WHAT YOU HAVE TO DO » Transcribe the lines below verbatim, skipping the images.

INFORMATION SHOWN »

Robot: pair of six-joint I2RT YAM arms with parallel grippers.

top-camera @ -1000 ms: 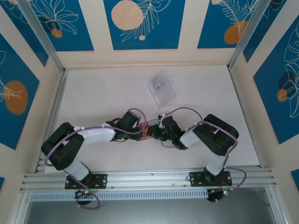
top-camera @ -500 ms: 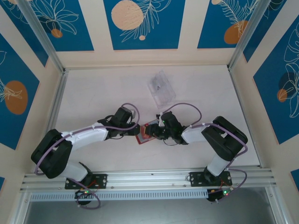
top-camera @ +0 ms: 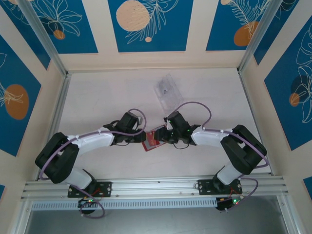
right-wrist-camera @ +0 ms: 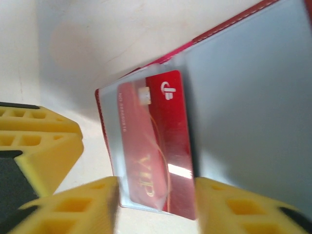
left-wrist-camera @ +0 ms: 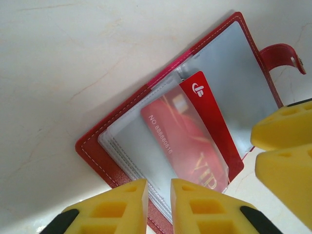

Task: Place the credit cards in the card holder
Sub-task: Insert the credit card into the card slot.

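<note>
Near clear tray (top-camera: 168,92): left gripper (left-wrist-camera: 159,197) pinches card holder (left-wrist-camera: 229,78); right gripper (right-wrist-camera: 156,207) grip unclear

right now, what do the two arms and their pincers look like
The left arm and the right arm both have bulky black joints and white link covers. A thin purple cable loops along each. The left pincer and the right pincer have blocky yellow fingers with moulded cut-outs and black parts behind.
</note>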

RESULT FOR THIS EXERCISE »
Robot: pair of six-joint I2RT YAM arms with parallel grippers.

top-camera @ -1000 ms: 
top-camera @ -500 ms: 
top-camera @ +0 ms: 
right-wrist-camera @ +0 ms: 
left-wrist-camera @ +0 ms: 

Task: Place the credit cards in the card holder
Sub-task: Insert the credit card into the card slot.

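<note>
Near clear tray (top-camera: 168,92): left gripper (left-wrist-camera: 159,197) pinches card holder (left-wrist-camera: 229,78); right gripper (right-wrist-camera: 156,207) grip unclear

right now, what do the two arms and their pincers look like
The left arm and the right arm both have bulky black joints and white link covers. A thin purple cable loops along each. The left pincer and the right pincer have blocky yellow fingers with moulded cut-outs and black parts behind.
</note>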

With that, the exercise is complete.